然而,廖采凝却无奈的发现,自己可能真的是老眼昏花、神经大条了,要不然就是被他下过蛊,上了那么多次当的她,此刻竟然选择相信他。
只因为大脑自主的选择靠向他那边,只因为这么想她的心情会好很多,只因为相信他眼中那抹微弱的期望。
没再开口的低头吃早餐,咀嚼口中的食物索然无味,她开始思考这趟旅程对自己来说,到底意味著什么?
第五章
从那顿早餐之后,他们之间有些不同了,至于哪里不同?她也说不出来。他对她还是一贯的笑里藏刀、深藏不露,几天相处下来,除了知道他姓段,名字里有一个卫斯理的卫字,她连他全名都还不清楚,他也没告诉过她,或许是觉得根本没这个必要。
她对他的感觉也变了,她不得不承认,那顿早餐彻底让她对他卸下了心房,她知道自己这样不应该,毕竟两人现在是敌对立场,虽然总统套房的款待无可挑剔,但他是敌是友,她依旧茫然无头绪。
她不知道他是做什么的?总统套房一住就住到现在,似乎没有期限;还有出入的高级房车,以及形同虚设但仍架式十足的随扈……这个叫卫的男人肯定不是普通角色,商人也不像,她可没见过这么悠闲的商人,况且她还亲手摸过他那贴身保镖衣侧里的枪。
望著伫立在书房门口的那个老实保镖,廖采凝将他从头到脚细细扫瞄一番,怎么也不觉得长著一张忠厚老实国字脸的他是混黑道的。

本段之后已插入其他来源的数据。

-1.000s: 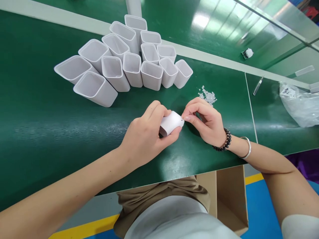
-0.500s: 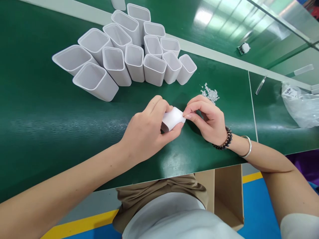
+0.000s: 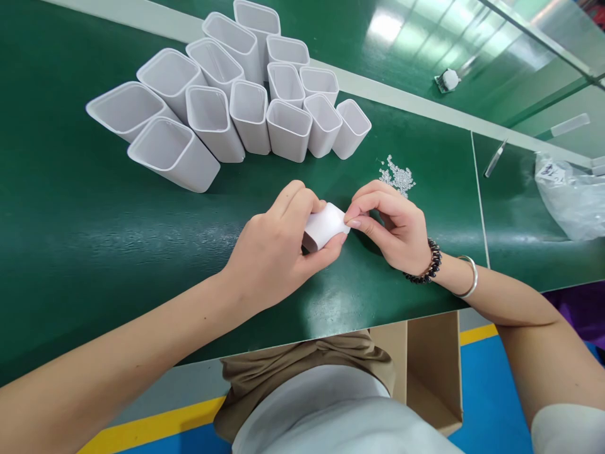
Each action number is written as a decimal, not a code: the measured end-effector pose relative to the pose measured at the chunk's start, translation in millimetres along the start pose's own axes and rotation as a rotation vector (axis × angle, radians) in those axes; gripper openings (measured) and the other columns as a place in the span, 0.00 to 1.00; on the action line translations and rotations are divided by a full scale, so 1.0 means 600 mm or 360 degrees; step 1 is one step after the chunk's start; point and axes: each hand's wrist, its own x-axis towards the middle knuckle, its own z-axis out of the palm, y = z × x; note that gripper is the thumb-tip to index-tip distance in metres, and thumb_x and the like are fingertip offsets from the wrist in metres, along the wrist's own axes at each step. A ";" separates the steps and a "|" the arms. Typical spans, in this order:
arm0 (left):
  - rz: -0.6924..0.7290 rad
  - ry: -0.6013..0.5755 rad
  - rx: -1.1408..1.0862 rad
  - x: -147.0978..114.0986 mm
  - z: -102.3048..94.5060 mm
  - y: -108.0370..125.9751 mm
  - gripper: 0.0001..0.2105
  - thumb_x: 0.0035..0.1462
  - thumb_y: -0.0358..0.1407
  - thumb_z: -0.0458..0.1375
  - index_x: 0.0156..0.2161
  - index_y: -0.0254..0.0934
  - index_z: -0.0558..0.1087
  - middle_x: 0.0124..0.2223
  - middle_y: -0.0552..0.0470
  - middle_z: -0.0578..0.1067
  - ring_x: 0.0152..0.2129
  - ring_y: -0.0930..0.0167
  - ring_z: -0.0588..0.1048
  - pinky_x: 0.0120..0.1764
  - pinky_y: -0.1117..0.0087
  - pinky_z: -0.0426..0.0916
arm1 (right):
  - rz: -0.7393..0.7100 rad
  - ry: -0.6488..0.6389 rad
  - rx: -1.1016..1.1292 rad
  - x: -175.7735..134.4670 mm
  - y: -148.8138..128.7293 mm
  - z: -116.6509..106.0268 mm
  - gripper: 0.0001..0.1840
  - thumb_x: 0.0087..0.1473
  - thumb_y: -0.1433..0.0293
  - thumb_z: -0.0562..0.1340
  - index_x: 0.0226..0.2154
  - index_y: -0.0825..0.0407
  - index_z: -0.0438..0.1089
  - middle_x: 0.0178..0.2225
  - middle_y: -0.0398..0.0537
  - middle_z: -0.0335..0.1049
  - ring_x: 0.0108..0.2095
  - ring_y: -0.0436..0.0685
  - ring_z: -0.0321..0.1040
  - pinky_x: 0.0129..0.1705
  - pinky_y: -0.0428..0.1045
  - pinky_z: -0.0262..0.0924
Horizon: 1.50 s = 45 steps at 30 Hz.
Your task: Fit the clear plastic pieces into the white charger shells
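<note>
A white plastic housing (image 3: 326, 224) with rounded corners lies tilted on its side above the green bench. My left hand (image 3: 278, 246) is closed around it, thumb along the near side and fingers over the far side. At the housing's right end my right hand (image 3: 390, 224) is pinched, thumb and forefinger touching its edge. Whatever sits between those fingertips is hidden or too small to make out. Just beyond the right hand lies a scattered pile of small clear plastic pieces (image 3: 399, 178).
Several open-topped white plastic containers (image 3: 289, 135) stand grouped at the back left. To the right lie a slim pen-like tool (image 3: 495, 159) and a clear plastic bag (image 3: 570, 202). A small white-topped part (image 3: 447, 80) sits farther back. An open cardboard box (image 3: 432, 372) is below the bench edge.
The view has shifted slightly, so the containers appear a little farther left. Both hands keep the same hold on the housing, with hardly any movement.
</note>
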 end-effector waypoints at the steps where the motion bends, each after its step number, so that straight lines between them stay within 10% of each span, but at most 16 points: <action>1: 0.0007 0.0005 0.0002 0.000 0.000 0.000 0.11 0.58 0.41 0.58 0.39 0.35 0.66 0.35 0.51 0.67 0.23 0.76 0.64 0.20 0.76 0.58 | 0.0007 -0.0003 0.0015 0.000 0.000 -0.001 0.05 0.61 0.71 0.62 0.33 0.52 0.72 0.33 0.46 0.69 0.35 0.53 0.66 0.37 0.50 0.63; 10: 0.0096 0.0015 0.0096 -0.003 0.000 -0.004 0.11 0.59 0.40 0.58 0.40 0.36 0.64 0.35 0.51 0.67 0.25 0.74 0.66 0.21 0.76 0.59 | 0.0366 -0.0066 0.0450 0.005 0.002 -0.006 0.10 0.56 0.65 0.69 0.33 0.53 0.71 0.31 0.44 0.69 0.30 0.48 0.65 0.31 0.45 0.64; 17: 0.0454 0.0133 0.0370 -0.010 0.008 -0.008 0.12 0.60 0.37 0.56 0.45 0.34 0.61 0.41 0.45 0.70 0.23 0.74 0.68 0.20 0.74 0.61 | 0.0896 -0.0480 0.0640 0.017 -0.015 -0.027 0.18 0.52 0.60 0.71 0.28 0.56 0.67 0.21 0.40 0.68 0.19 0.44 0.61 0.17 0.40 0.52; 29: 0.0264 -0.0064 0.0108 -0.014 0.005 0.000 0.14 0.58 0.33 0.55 0.49 0.36 0.60 0.46 0.42 0.70 0.33 0.68 0.73 0.23 0.72 0.65 | 0.0672 -0.0581 0.0545 -0.005 -0.007 -0.021 0.13 0.59 0.64 0.66 0.32 0.55 0.67 0.23 0.39 0.68 0.19 0.43 0.62 0.18 0.38 0.57; 36: 0.0120 -0.0187 -0.0328 -0.008 -0.007 0.008 0.17 0.60 0.30 0.56 0.54 0.36 0.64 0.51 0.44 0.71 0.46 0.67 0.72 0.44 0.66 0.71 | 0.0411 -0.0417 0.0571 -0.014 -0.010 -0.011 0.11 0.58 0.66 0.67 0.31 0.56 0.67 0.22 0.39 0.69 0.19 0.42 0.64 0.20 0.38 0.60; 45: -0.0050 -0.0290 -0.0522 -0.013 -0.014 0.006 0.17 0.60 0.32 0.58 0.54 0.38 0.66 0.45 0.48 0.73 0.37 0.70 0.73 0.31 0.72 0.71 | 0.0331 -0.0428 0.0434 -0.012 -0.014 -0.014 0.14 0.58 0.62 0.66 0.30 0.55 0.68 0.23 0.40 0.70 0.18 0.43 0.63 0.19 0.38 0.59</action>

那么他们到底是干什么的?发邮件给她的人,又和他们有什么关系?
一大堆疑问涌上脑海,让廖采凝有些烦躁的想抓头发。可能是职业病犯了,她已经好几天没有“动手”了,手指头有些不听使唤的想乱动,这间总统套房里值得动手的东西很多,光墙上那幅张大千的字画在黑市至少值百万以上,但是无奈的就在于,要拿下是举手之劳,可是要转手就如登天之难,她现在是被豢养在羊圈里的狼。